Dudd (Dud) Dudley (1600 – 1684), was an English metallurgist, who fought on the Royalist side in the English Civil War as a soldier, military engineer, and supplier of cannon. He was one of the first Englishmen to smelt iron ore with coke successfully.

Contents

Background and early life

Dudley was the illegitimate son of Edward Sutton, 5th Baron Dudley of Dudley Castle, and grandson of Edward Sutton, 4th Baron Dudley. Dudd was the fourth of Lord Dudley's eleven children by Elizabeth, the daughter of William Tomlinson (she died 3 July 1629). Strictly, he was called Dudd Dudley otherwise Tomlinson. His eldest brother was Robert Dudley of Netherton Hall. Dudd married Eleanor (nee Heaton), (1606-1675), on October 12, 1626, at St. Helen's Church, Worcester.

Lord Dudley, though he had legitimate heirs, seems to have attended to the up-bringing of his natural children by Elizabeth Tomlinson; educating he educated them and later employed in the management of his extensive property. As a youth, in his father's iron works near Dudley, Dudd begun his study of the various processes of iron manufacture. His speculations in the improvement of iron production were encouraged by his father, who gave him an education intended to enhance his practical abilities. He was raised at Himley Hall.

Ironmaster

In 1618, at the age of 20, Dud left Balliol College, Oxford, to take over his father's furnace and forges on Pensnett Chase.
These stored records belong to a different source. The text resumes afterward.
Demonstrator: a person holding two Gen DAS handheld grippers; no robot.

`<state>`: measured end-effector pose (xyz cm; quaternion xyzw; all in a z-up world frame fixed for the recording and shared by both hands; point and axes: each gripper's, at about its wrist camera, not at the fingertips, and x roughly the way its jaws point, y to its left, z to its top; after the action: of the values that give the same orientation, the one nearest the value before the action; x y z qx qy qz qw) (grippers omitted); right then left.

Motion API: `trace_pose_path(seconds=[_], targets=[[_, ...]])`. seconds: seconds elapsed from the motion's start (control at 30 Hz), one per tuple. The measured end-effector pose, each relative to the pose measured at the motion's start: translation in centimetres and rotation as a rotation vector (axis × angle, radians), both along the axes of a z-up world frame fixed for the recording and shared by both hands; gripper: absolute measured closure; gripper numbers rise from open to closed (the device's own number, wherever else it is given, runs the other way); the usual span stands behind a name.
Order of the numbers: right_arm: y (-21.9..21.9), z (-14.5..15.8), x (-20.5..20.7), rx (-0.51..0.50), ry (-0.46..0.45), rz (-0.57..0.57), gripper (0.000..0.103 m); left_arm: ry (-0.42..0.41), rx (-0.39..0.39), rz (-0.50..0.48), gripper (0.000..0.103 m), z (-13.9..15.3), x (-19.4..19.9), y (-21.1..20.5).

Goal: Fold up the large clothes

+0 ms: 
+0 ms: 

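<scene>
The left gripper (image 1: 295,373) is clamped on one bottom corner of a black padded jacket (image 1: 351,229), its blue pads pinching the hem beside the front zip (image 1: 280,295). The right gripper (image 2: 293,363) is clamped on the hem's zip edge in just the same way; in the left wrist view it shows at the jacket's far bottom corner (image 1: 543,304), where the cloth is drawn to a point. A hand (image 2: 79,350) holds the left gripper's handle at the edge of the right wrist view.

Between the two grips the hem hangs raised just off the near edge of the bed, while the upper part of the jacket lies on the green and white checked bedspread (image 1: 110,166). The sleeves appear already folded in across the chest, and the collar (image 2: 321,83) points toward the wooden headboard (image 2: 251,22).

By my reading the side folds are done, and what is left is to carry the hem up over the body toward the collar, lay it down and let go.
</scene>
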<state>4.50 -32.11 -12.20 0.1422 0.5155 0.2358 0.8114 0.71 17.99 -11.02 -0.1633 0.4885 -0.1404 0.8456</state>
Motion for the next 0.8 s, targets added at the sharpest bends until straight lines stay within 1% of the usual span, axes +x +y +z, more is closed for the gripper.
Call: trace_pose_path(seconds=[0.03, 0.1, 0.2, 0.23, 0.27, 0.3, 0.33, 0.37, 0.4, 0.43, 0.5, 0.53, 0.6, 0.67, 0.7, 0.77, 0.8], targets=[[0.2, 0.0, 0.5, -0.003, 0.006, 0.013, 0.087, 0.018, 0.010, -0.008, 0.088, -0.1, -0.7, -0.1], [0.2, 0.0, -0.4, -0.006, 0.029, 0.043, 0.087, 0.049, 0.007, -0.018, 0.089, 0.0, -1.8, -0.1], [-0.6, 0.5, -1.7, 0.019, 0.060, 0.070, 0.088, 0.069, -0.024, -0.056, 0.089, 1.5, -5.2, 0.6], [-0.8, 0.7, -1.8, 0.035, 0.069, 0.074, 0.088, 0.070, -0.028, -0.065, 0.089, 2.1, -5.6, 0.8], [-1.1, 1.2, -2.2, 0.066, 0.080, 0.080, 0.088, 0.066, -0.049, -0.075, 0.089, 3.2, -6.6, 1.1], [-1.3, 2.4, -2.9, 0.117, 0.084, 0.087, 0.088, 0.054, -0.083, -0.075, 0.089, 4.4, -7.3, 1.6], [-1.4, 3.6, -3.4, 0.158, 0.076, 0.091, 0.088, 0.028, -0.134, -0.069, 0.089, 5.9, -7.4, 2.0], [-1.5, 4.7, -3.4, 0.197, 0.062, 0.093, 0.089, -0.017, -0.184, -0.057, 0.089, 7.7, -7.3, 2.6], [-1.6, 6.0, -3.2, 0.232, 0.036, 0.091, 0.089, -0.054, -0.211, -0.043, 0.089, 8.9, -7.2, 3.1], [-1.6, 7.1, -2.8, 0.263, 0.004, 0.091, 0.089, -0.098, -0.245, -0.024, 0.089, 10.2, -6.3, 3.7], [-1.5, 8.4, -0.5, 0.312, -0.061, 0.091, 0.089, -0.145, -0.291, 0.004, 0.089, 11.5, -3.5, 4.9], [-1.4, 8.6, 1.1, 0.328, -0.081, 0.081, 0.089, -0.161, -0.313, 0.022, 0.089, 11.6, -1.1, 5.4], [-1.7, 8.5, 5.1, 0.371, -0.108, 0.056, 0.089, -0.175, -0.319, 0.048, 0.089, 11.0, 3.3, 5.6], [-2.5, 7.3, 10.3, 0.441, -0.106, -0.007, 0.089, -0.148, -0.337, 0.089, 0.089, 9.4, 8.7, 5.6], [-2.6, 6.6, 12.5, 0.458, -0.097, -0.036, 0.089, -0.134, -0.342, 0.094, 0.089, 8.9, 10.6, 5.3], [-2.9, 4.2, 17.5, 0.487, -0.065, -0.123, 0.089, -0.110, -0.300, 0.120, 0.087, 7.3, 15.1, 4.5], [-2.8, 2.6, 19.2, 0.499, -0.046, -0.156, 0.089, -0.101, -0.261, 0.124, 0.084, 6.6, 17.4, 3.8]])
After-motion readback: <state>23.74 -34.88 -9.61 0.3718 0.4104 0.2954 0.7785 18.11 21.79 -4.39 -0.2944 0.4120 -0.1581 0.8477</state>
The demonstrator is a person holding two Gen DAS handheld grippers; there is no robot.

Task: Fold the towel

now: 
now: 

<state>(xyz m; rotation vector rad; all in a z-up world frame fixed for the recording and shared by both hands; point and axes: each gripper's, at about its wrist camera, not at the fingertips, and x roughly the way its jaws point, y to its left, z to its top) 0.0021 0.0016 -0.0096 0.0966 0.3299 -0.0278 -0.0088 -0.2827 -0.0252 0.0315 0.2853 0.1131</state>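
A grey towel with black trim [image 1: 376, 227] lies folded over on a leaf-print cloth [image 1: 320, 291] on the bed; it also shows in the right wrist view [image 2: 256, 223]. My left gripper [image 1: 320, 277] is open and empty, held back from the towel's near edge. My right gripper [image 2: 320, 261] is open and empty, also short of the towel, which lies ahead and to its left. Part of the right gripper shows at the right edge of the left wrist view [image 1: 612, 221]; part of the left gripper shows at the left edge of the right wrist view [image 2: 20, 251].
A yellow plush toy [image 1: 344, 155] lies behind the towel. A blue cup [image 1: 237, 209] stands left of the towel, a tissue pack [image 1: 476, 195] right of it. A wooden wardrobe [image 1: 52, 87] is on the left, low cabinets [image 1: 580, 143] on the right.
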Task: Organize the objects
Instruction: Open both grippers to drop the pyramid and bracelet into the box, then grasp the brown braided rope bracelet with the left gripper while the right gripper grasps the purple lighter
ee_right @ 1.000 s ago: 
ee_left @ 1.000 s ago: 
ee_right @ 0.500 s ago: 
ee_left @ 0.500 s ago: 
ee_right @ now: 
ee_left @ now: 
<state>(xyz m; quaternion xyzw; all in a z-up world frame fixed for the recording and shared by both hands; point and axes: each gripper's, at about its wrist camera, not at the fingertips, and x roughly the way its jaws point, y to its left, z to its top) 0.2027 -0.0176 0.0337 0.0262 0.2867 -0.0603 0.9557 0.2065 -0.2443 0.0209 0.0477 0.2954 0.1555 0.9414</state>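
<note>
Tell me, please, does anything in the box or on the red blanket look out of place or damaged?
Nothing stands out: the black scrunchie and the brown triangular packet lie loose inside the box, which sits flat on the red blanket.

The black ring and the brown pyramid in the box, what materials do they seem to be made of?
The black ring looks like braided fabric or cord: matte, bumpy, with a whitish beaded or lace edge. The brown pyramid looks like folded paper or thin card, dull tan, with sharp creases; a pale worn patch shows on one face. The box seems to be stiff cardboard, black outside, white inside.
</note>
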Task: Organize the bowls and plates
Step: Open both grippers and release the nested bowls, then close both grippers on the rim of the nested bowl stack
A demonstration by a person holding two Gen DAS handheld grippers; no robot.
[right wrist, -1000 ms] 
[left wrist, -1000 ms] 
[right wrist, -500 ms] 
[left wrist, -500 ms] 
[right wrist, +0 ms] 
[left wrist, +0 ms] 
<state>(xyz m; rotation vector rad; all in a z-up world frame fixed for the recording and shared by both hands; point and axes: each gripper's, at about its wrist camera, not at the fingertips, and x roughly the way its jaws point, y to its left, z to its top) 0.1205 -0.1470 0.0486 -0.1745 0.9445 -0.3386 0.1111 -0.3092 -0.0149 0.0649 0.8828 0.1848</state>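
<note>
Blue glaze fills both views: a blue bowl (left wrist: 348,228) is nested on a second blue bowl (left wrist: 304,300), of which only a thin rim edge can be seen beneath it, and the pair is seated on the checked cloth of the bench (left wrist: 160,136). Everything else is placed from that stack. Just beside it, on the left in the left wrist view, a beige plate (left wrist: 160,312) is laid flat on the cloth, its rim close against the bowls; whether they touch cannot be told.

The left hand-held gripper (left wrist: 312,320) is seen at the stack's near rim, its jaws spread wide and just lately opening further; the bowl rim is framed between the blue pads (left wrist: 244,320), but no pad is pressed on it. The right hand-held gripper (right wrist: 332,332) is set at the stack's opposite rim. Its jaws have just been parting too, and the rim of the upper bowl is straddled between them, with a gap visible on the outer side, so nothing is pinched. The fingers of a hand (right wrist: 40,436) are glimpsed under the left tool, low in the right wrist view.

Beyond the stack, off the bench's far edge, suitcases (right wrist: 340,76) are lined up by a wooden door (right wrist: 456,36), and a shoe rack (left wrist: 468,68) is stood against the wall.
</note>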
There was little wood left in the area, so he resolved to use coal. First, however, he turned the coal into coke, a hard, foam-like mass of almost pure carbon made from bituminous coal. He did this via a process like that used for turning wood into charcoal. He soon claimed to have perfected the use of coal instead of charcoal for iron production.

Dudley modified his furnace to accommodate the new process, but the quantity of iron initially produced was reduced to about three tons a week from each furnace. Dudd wrote to his father, then in London, informing him of his success, desiring him to immediately seek a patent from King James. Dudley's patent, dated February 22, 1620, was taken out in the name of Edward, Lord Dudley.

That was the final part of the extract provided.